Support p= option in numpy.random.choice
In numpy.random.choice, the p= option is not supported. Please add support for this option.
For reference, the p= option specifies the probabilities for the different elements in the first argument.
I would like to reiterate this. Being able to specify probabilities is essential for sampling from general distributions with a discrete outcome space.
If outcomes is the vector with possible outcomes and p the probability vector, a workaround for sampling size values with replacement is
x = outcomes[np.searchsorted(np.cumsum(p), np.random.rand(size))]
Similarly to @gvanderheide I've used successfully a workaround based on np.random.choice code published on https://github.com/numpy/numpy/blob/76a76c78d1b049126153e81b0a9d137fa3e4947b/numpy/random/mtrand/mtrand.pyx#L1194:
Given the probability distribution probability and the sampling size size, the code is
cumulative_distribution = np.cumsum(probability)
cumulative_distribution /= cumulative_distribution[-1]
uniform_samples = np.random.rand(size)
index = np.searchsorted(cumulative_distribution, uniform_samples, side="right")
Tested with a sample size of 1 and probability = np.asarray([0.60, 0.16, 0.12, 0.08, 0.04])

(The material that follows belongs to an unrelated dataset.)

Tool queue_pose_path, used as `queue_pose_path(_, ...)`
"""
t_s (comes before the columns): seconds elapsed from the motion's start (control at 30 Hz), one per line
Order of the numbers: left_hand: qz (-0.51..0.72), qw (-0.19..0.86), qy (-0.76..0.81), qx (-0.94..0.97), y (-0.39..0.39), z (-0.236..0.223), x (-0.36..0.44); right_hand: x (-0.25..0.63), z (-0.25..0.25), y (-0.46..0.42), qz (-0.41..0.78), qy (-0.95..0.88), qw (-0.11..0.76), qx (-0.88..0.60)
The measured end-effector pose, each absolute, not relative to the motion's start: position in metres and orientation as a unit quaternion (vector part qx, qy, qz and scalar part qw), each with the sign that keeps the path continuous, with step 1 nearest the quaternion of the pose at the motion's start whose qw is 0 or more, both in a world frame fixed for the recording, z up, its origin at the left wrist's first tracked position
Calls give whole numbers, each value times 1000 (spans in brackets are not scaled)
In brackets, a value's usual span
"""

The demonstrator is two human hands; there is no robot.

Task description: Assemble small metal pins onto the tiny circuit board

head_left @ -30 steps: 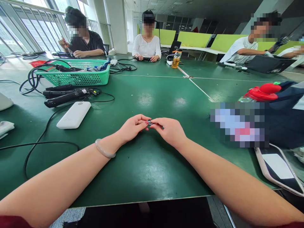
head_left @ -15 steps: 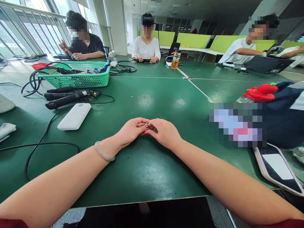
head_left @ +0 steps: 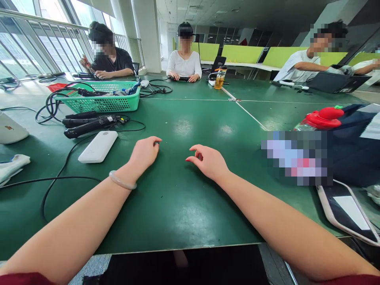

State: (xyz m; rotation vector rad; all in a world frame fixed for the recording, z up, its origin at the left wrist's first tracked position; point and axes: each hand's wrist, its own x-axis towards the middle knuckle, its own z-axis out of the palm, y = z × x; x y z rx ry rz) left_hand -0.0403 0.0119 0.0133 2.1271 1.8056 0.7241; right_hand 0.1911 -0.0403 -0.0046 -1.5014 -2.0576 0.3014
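Note:
My left hand (head_left: pixel 145 152) rests on the green table (head_left: pixel 184 198) with its fingers curled together and their tips down. A tiny dark speck shows at the fingertips, too small to name. A pale bangle (head_left: pixel 121 181) circles that wrist. My right hand (head_left: pixel 208 161) hovers just over the table a short way to the right. Its thumb and forefinger are loosely curved and apart, and nothing shows between them. A bare gap of table lies between the two hands.
A white power bank (head_left: pixel 98 146) lies left of my left hand, with black handheld tools (head_left: pixel 89 122), cables and a green basket (head_left: pixel 101 101) behind it. A red-capped bottle (head_left: pixel 322 116), a dark bag and a tablet (head_left: pixel 347 211) are on the right. Three people sit at the far side.
My hands, which were pinching a small dark part together at the middle, have drawn apart, the left going left and forward, the right slightly right. The part no longer shows between them.

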Motion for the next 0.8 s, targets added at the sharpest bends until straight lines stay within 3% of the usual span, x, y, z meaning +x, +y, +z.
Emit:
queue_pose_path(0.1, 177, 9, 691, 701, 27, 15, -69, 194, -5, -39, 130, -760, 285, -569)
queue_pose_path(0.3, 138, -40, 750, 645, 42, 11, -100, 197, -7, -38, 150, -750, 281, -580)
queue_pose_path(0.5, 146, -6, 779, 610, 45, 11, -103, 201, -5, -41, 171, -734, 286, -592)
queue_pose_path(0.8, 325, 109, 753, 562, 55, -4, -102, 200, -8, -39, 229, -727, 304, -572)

The result over 100000000 generated indices is: [0.60007007 0.1599901 0.11995732 0.08000664 0.03997587]
Close enough I guess..
Echoing what @cedricsimar said above, I used the following numba-compatible workaround (works with the nb.jit(nopython=True) decorator:
def rand_choice_nb(arr, prob):
"""
:param arr: A 1D numpy array of values to sample from.
:param prob: A 1D numpy array of probabilities for the given samples.
:return: A random sample from the given array with a given probability.
"""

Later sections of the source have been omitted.